Coston played for national meetings of the NAACP and the National Association of Negro Musicians as a child.[6] She was mentioned in The Crisis when she was twelve years old,[2] after she was a finalist in a statewide piano competition in Indiana.[6] At age 18, she taught music appreciation at an Indianapolis summer school sponsored by the YWCA.[7]

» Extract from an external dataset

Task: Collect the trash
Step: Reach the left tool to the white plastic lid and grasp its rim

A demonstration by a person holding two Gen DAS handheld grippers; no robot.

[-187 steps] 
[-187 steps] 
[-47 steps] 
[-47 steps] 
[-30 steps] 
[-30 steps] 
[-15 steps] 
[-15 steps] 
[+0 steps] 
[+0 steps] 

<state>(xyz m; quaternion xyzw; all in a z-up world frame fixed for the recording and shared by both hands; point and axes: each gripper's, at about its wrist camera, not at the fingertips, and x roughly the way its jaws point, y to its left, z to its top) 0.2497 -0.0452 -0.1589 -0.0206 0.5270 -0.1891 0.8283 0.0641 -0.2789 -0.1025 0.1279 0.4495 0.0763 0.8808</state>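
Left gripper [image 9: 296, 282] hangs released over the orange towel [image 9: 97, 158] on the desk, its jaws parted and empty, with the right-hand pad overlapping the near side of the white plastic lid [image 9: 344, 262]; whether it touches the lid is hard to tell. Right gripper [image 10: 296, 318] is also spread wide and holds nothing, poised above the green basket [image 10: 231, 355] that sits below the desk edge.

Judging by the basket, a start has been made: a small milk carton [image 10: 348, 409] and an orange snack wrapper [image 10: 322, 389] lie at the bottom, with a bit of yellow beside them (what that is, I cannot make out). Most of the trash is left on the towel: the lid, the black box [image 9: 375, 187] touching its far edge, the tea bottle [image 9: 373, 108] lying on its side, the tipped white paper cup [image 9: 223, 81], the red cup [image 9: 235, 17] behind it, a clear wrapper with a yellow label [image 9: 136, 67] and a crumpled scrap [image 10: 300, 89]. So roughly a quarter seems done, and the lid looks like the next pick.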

Coston gave recitals in Atlanta in 1940,[8] and in Knoxville in 1941.[9] "Miss Coston displayed a pleasing tone, dexterity, and fine shading," wrote Atlanta critic Gamewell Valentine in 1940.[10] She also performed in radio broadcasts.[11] In 1949[12][13] and 1953, she was guest soloist with the New Orleans Symphony Orchestra, playing for a non-segregated audience.[14][15][16]
Coston taught piano at Spelman College in 1939,[8][17] and Howard University in Washington, D.C.,[4] Dillard University in New Orleans[18] and at Lincoln University in Pennsylvania,[12] all historically-black schools (HBCUs). Her students included Ellis Marsalis Jr.,[19][20] who studied with her from 1950 to 1951,[21] and Geneva Handy Southall (at Dillard).[22]
Personal life
Coston married physician Arnold Hamilton Maloney Jr. in 1942.[5] They had three children. She died in 1968, at the age of 51, in Chicago. Ther is a scrapbook of her correspondence and ephemera in the Western Michigan University Archives & Regional History Collections.[23]